Gene: You were a vocal critic of the idea of DevOps. What was the basis of your skepticism?
Rob: There are a couple of gut reactions that an old-school IT person like me has to DevOps:
● Anything that accelerates the rate of change or increases volatility inherently creates risk.
● Anything that hands control to the developers is letting the cowboys free on the range.
We Ops people all have the scars of past experiences that reinforce these attitudes. I have one client where the Internet team releases every Tuesday and all of the business people and the service desk brace themselves. “It’s Tuesday; it’s change day. Is everybody ready for the inevitable consequences of the fact that these Internet-y people are rolling stuff out weekly?”
Gene: What were the “a ha” moments that changed your position?
Rob: There were two.
One was debating John Willis (@botchagalupe), and he said a few things that really resonated with me. One was, “We can get a fix into production faster than you can schedule your emergency CAB (Change Advisory Board) meeting.” When I asked what the auditors think about giving development a path all the way into production, he said, “They love it, because the only entity with root access to production is the automation engine.” The fact that you’re restricting the number of people who have root access and you’re creating an automated audit trail of what happens to production—that hit me.
The thing that finally tipped me towards embracing DevOps was Jez Humble’s (@jezhumble) blog post about antifragility. The concept of antifragility was new to me. I suddenly realized that these lunatic DevOps people are not trying to make things more fragile. We’re both moving away from fragile, it’s just that old school is moving towards robust and new school is moving towards resilient. That was the final piece that enabled me to say, “Okay, I get it”.
Gene: What are you most excited about around DevOps?
Rob: There is a profound sea change going on in IT, and it’s all about liberation of people. We haven’t seen such a change in decades. DevOps is just one major facet of something even more profound. It is that aspect of DevOps that really excites me.
I was scrabbling for a word that resonated and I went with “liberation.” The analogy is to the Women’s Liberation movement and how profound that was in changing the world. Then after talking to your co-author George Spafford at DOES15, I got a better term: “The IT Renaissance.” This major shift is profoundly changing the world of IT people. When I looked at Shadow IT, BYOD, DevOps, Agile, mobile apps, social media—all of these things that are going on—the common thread that I could see was a new way of thinking, new ideas, liberation of people, empowerment of people.
Also I’m excited by anything that challenges me. I’ve been talking about how DevOps “does your head in,” how it flips a whole lot of your preconceptions and your assumptions.
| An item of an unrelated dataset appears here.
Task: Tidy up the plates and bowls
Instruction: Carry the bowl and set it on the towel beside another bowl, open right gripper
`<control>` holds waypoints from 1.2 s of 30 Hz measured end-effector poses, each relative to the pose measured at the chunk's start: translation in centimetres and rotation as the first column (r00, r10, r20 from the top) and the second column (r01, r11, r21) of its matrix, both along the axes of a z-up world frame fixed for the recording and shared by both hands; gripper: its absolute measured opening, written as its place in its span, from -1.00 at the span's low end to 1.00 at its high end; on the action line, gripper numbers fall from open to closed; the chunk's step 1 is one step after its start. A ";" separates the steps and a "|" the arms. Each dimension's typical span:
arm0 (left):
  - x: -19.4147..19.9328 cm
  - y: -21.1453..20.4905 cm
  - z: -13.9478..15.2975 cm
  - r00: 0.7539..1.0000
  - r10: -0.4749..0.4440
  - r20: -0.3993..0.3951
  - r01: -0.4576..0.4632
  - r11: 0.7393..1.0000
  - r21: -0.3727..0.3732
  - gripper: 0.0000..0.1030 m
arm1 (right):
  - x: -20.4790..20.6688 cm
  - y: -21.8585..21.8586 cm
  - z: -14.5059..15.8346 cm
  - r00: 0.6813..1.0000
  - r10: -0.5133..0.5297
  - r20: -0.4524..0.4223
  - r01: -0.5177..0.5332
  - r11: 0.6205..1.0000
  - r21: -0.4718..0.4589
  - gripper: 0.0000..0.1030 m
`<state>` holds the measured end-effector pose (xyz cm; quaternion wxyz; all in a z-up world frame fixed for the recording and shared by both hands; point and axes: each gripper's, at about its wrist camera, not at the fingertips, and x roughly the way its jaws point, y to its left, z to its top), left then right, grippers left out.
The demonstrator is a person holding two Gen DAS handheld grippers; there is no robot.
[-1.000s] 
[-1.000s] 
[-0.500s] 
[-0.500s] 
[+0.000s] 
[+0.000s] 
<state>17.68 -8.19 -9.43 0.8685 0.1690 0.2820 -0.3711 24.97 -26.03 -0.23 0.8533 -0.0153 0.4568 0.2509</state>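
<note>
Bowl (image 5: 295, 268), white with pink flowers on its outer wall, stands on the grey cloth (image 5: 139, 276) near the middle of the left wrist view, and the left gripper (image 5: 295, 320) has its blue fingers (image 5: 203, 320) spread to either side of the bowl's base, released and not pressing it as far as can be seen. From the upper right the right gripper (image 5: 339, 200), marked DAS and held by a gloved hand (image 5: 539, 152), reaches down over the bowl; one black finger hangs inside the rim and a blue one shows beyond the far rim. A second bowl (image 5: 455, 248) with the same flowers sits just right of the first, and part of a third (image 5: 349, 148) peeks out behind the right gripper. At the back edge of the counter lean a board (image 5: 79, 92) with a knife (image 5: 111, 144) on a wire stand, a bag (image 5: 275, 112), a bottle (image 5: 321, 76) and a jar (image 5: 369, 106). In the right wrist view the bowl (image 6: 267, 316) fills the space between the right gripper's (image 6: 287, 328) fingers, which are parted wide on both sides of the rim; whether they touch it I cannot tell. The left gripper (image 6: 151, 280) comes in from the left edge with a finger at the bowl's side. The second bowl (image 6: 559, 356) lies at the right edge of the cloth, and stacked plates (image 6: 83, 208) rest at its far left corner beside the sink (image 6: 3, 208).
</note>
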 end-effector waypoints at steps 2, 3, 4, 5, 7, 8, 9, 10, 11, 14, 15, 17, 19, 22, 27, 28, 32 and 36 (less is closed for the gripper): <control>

There are exciting consequences of DevOps: being more nimble, accelerating our ability to deliver, becoming better aligned with the business, giving people their life back. Another big “aha” for me was when you [Gene] said “humane IT,” how you want to improve the lives of a million people. Why can’t we go home at four? Why can’t we remote in on the weekend and check that a release is going properly and then go back to playing with the kids? Why isn’t that normal? That was a big “aha” for me.
Gene: What advice would you give to DevOps proponents who are having to convince skeptics?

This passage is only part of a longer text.